**PROBLEM DESCRIPTION**. Every line of the data that contains the string "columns" must be copied.

START SUPPLIED INFORMATION

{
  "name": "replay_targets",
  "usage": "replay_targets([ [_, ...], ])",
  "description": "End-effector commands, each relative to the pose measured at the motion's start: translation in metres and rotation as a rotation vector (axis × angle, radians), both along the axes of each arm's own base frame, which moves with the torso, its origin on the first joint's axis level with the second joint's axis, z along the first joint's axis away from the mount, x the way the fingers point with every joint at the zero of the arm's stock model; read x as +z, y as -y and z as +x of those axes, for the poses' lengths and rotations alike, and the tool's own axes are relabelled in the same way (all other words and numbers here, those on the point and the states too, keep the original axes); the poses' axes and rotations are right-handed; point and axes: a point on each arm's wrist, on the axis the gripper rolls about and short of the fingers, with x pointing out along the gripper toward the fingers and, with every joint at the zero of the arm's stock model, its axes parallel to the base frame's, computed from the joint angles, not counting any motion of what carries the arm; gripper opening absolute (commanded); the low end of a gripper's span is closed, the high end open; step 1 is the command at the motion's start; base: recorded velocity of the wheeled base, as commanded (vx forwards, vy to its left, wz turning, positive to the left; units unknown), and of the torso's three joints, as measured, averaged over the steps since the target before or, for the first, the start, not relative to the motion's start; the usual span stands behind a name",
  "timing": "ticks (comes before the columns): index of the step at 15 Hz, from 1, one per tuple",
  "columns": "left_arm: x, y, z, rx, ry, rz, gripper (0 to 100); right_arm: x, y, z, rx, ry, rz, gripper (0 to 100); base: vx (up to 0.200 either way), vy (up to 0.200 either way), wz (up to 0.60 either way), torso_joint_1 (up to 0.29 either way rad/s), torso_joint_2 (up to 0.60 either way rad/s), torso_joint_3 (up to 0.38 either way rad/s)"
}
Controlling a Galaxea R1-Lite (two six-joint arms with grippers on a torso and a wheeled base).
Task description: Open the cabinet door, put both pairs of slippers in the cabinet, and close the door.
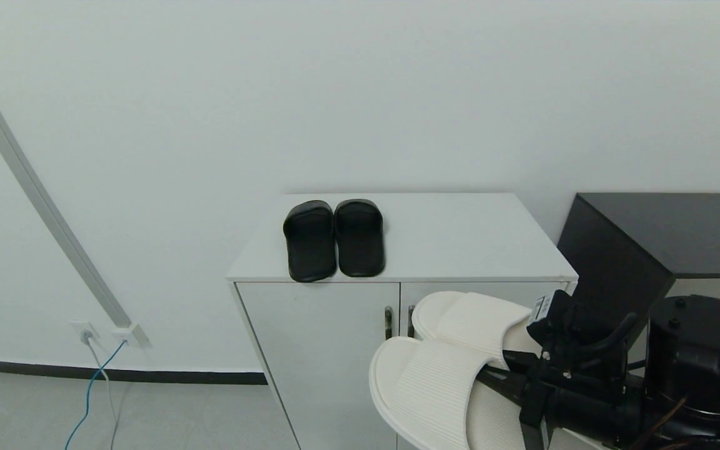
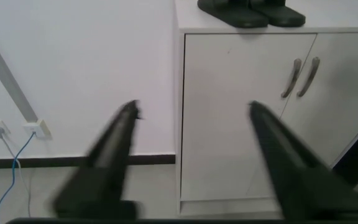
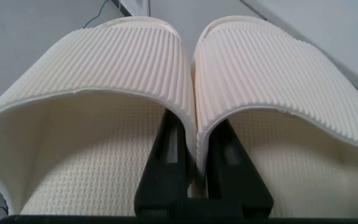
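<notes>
Your right gripper is clamped on the white slippers. One finger sits inside each slipper under its ribbed strap, and the two inner strap edges are pinched together between the fingers. The pair lies side by side, with the toes pointing away from the gripper and towards the cabinet. In the head view you see it held in the air in front of the right door, lower than the cabinet's top.

Both cabinet doors are shut, and their two handles stand upright just beside each other at the middle seam. The black slippers rest side by side on the cabinet's top, touching each other. They are at its left front, with their heels at the front edge.

Your left gripper is spread wide with nothing between its fingers. It is facing the left door from well back. The black slippers lie above it and well apart from it.
</notes>
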Motion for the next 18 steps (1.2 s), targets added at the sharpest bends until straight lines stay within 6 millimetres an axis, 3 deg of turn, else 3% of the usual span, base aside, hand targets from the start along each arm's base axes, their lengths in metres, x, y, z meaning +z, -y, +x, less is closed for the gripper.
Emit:
replay_targets([
  [1,-0.0001,0.0000,0.0001,0.000,-0.002,0.000,100,-0.0006,-0.0001,0.0000,0.001,-0.001,-0.002,0,0.000,0.000,0.00,-0.227,0.54,0.305],
  [18,-0.0001,0.0000,0.0001,0.000,-0.002,0.000,100,-0.0024,0.0012,-0.0017,0.002,-0.002,-0.011,0,0.000,0.000,0.00,-0.181,0.51,0.323],
])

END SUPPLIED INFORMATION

**TASK RESPONSE**.
  "timing": "ticks (comes before the columns): index of the step at 15 Hz, from 1, one per tuple",
  "columns": "left_arm: x, y, z, rx, ry, rz, gripper (0 to 100); right_arm: x, y, z, rx, ry, rz, gripper (0 to 100); base: vx (up to 0.200 either way), vy (up to 0.200 either way), wz (up to 0.60 either way), torso_joint_1 (up to 0.29 either way rad/s), torso_joint_2 (up to 0.60 either way rad/s), torso_joint_3 (up to 0.38 either way rad/s)"

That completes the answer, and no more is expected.